▶ _What is expected_
Set the data down once more, in full and exactly.

▶ _Material provided_
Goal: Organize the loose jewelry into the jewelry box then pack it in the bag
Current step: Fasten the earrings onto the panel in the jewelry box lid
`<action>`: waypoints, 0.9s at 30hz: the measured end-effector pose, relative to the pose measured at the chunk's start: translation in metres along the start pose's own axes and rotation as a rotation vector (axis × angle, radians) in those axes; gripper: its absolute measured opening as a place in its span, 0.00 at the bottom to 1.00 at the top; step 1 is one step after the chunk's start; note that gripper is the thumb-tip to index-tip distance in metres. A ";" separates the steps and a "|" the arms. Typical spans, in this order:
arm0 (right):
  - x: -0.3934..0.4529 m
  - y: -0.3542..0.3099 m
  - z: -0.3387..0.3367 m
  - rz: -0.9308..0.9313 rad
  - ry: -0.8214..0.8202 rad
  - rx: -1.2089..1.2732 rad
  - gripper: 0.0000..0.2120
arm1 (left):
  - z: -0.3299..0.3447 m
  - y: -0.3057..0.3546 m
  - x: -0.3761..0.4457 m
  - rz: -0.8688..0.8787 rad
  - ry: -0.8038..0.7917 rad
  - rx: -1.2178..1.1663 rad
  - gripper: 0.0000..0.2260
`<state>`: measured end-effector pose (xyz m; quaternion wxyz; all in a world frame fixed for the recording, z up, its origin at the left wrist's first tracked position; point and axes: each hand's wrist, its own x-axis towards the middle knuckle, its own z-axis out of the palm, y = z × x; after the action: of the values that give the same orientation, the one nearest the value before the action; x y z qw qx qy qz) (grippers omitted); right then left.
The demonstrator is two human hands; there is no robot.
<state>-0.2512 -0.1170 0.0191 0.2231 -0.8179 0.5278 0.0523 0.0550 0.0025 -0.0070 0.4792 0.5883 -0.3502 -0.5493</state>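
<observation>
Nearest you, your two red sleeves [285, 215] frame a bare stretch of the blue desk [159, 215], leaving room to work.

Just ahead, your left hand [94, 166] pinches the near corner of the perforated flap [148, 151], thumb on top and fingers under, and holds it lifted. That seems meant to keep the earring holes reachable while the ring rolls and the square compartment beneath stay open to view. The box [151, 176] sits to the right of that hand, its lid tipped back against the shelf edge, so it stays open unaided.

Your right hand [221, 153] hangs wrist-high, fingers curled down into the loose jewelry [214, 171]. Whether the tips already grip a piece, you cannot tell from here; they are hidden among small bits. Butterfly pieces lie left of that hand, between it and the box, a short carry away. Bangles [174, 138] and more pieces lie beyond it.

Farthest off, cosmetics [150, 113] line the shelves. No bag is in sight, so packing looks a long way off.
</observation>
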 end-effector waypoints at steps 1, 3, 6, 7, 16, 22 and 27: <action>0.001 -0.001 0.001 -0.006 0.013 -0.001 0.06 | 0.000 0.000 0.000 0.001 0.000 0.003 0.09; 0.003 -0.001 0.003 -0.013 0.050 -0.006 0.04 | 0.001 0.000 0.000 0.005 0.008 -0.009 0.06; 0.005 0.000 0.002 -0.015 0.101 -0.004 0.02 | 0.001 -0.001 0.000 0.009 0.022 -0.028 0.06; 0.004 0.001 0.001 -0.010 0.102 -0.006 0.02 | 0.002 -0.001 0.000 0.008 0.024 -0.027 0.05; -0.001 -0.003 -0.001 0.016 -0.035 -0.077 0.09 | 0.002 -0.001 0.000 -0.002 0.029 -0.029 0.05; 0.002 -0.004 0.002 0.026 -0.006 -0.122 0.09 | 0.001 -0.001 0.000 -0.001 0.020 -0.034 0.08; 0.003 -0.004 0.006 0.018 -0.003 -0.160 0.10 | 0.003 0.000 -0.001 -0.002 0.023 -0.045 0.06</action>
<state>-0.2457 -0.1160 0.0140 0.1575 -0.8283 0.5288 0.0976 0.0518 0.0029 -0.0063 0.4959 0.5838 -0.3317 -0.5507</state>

▶ _Exercise output_
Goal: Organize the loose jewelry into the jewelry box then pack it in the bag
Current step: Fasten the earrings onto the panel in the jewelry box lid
`<action>`: waypoints, 0.9s at 30hz: the measured end-effector pose, relative to the pose measured at the chunk's start: translation in metres along the start pose's own axes and rotation as a rotation vector (axis × angle, radians) in those axes; gripper: its absolute measured opening as a place in its span, 0.00 at the bottom to 1.00 at the top; step 1 is one step after the chunk's start; note that gripper is the thumb-tip to index-tip distance in metres. A ";" separates the steps and a "|" the arms. Typical spans, in this order:
arm0 (right):
  - x: -0.3934..0.4529 m
  - y: -0.3542..0.3099 m
  - z: -0.3387..0.3367 m
  - rz: -0.9308..0.9313 rad
  - ry: -0.8214..0.8202 rad
  - rx: -1.2089..1.2732 rad
  - gripper: 0.0000..0.2120
arm1 (left):
  - z: -0.3299..0.3447 m
  - y: -0.3057..0.3546 m
  - x: -0.3761..0.4457 m
  - rz: -0.8688..0.8787 rad
  - ry: -0.8038..0.7917 rad
  - rx: -1.2178..1.1663 rad
  - gripper: 0.0000..0.2260
`<state>`: measured end-effector pose (xyz m; quaternion wxyz; all in a world frame fixed for the recording, z up, its origin at the left wrist's first tracked position; point and axes: each hand's wrist, its own x-axis towards the middle knuckle, its own z-axis out of the palm, y = z × x; after the action: of the values that give the same orientation, the one nearest the value before the action; x y z qw qx qy qz) (grippers omitted); right then left.
The demonstrator is two human hands; there is no robot.
<state>-0.2512 -0.1170 0.0191 0.2231 -0.8179 0.5278 0.0523 0.0550 0.0025 -0.0070 0.4792 0.5883 -0.3502 -0.5493</state>
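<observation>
Nearest you, your two red sleeves [285, 215] frame a bare stretch of the blue desk [159, 215], leaving room to work.

Just ahead, your left hand [94, 166] pinches the near corner of the perforated flap [148, 151], thumb on top and fingers under, and holds it lifted. That seems meant to keep the earring holes reachable while the ring rolls and the square compartment beneath stay open to view. The box [151, 176] sits to the right of that hand, its lid tipped back against the shelf edge, so it stays open unaided.

Your right hand [221, 153] hangs wrist-high, fingers curled down into the loose jewelry [214, 171]. Whether the tips already grip a piece, you cannot tell from here; they are hidden among small bits. Butterfly pieces lie left of that hand, between it and the box, a short carry away. Bangles [174, 138] and more pieces lie beyond it.

Farthest off, cosmetics [150, 113] line the shelves. No bag is in sight, so packing looks a long way off.
</observation>
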 end-effector waypoints at steps 1, 3, 6, 7, 16, 22 and 27: <action>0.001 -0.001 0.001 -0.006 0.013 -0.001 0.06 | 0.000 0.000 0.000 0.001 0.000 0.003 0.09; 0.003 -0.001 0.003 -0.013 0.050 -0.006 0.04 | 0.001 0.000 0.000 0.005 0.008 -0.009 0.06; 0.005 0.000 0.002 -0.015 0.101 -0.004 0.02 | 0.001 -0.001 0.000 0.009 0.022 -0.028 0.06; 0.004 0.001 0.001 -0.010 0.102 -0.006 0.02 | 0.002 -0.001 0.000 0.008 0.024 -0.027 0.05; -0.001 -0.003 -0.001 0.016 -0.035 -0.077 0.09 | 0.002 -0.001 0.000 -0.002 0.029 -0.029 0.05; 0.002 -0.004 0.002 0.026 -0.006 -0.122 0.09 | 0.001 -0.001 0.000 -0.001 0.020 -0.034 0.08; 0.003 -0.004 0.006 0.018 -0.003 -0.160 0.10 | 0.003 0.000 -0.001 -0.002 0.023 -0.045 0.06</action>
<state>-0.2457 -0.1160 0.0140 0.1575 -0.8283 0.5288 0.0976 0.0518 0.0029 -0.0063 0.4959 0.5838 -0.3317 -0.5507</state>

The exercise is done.